Enfin pour ce qui est du dépassement de la contradiction (niveaux IIB et III), nous en observons ici les deux aspects complémentaires habituels : en extension, un élargissement du référentiel (hypothèse des différences imperceptibles) et, en compréhension, une relativisation des notions, les prédicats absolus « petits » et « grands » étant transformés en relations de différences sériales. Il est d’un certain intérêt de retrouver à cet égard entre 7-8 et 11-12 ans une évolution très semblable à celle des progrès de la sériation (supraliminaire) entre 3-4 et 7-8 ans : passage des dichotomies (7-8 ans) aux trichotomies (Pie à 9 ;4) et aux différences continues. Dans ces deux cas les prédicats absolus (petits et grands) sont remplacés par des relations ordonnées, mais dans un cas celles-ci sont manipulables et dans l’autre il faut les construire par pures inférences.

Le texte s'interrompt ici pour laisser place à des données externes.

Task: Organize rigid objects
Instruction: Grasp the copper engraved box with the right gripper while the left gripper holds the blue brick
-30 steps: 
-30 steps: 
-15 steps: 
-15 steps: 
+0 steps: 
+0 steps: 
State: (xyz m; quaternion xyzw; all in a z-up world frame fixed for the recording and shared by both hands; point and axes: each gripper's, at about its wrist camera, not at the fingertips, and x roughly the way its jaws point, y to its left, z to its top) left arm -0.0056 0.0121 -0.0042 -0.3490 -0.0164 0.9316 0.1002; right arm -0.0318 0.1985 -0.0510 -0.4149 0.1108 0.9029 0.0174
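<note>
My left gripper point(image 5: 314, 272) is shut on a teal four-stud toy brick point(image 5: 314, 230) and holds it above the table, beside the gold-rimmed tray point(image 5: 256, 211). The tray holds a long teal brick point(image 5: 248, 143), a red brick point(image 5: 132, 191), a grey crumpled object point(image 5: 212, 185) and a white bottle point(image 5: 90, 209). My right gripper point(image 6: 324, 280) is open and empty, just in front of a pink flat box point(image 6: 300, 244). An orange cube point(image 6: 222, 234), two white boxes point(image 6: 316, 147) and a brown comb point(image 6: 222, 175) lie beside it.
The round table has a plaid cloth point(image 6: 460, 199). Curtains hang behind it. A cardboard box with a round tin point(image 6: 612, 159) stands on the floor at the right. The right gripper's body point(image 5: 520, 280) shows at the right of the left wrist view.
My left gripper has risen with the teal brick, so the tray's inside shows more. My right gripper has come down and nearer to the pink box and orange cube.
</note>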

Quant au type des contradictions étudiées en ce chapitre on pourrait y voir un conflit entre un fait constaté (A < G) et un schème d’anticipation (A = B = C = … = G), mais il va de soi que les oppositions ultérieures portent avant tout sur les relations entre schèmes distincts (classes d’équivalence ou sériation) applicables aux objets en leurs caractères observables autant qu’inobservables. Pour ce qui est, enfin, du sens général de l’évolution observée, nous y reviendrons au paragraphe 5 du chapitre II qui porte sur un problème parallèle.